**Your assignment**: Give back word for word every line from the one that includes "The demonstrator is" through the last line of the listing, and nothing besides.

**Provided material**:
- Opening Delimiter -
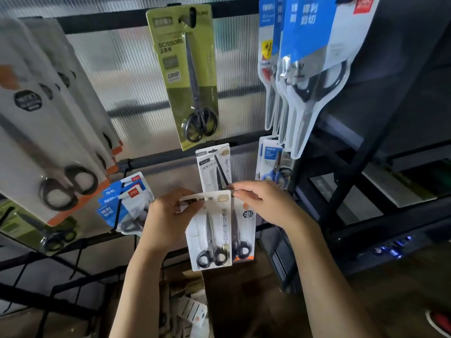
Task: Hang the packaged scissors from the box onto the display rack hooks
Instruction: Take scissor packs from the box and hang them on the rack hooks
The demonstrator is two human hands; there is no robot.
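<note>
My left hand (pixel 168 220) grips the top left of a white scissors package (pixel 211 230) with black-handled scissors inside. Behind it is a second white package with an orange bottom edge (pixel 245 237). My right hand (pixel 263 203) pinches the top right of these packages. Just above them another white scissors package (pixel 214 167) hangs on the rack. An olive-green scissors pack (pixel 188 76) hangs higher up from the black rack bar (pixel 109 20). The cardboard box (pixel 195 311) lies below, holding several more packages.
Large white packs with orange trim (pixel 53 132) hang at left, blue-and-white packs (pixel 310 69) at upper right, small blue packs (pixel 127 201) at lower left and a blue-handled pair (pixel 273 167) at right. A black shelf frame (pixel 366 167) stands at right.
</note>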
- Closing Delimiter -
**Your solution**:
The demonstrator is two human hands; there is no robot.
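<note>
My left hand (pixel 168 220) grips the top left of a white scissors package (pixel 211 230) with black-handled scissors inside. Behind it is a second white package with an orange bottom edge (pixel 245 237). My right hand (pixel 263 203) pinches the top right of these packages. Just above them another white scissors package (pixel 214 167) hangs on the rack. An olive-green scissors pack (pixel 188 76) hangs higher up from the black rack bar (pixel 109 20). The cardboard box (pixel 195 311) lies below, holding several more packages.
Large white packs with orange trim (pixel 53 132) hang at left, blue-and-white packs (pixel 310 69) at upper right, small blue packs (pixel 127 201) at lower left and a blue-handled pair (pixel 273 167) at right. A black shelf frame (pixel 366 167) stands at right.
</note>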

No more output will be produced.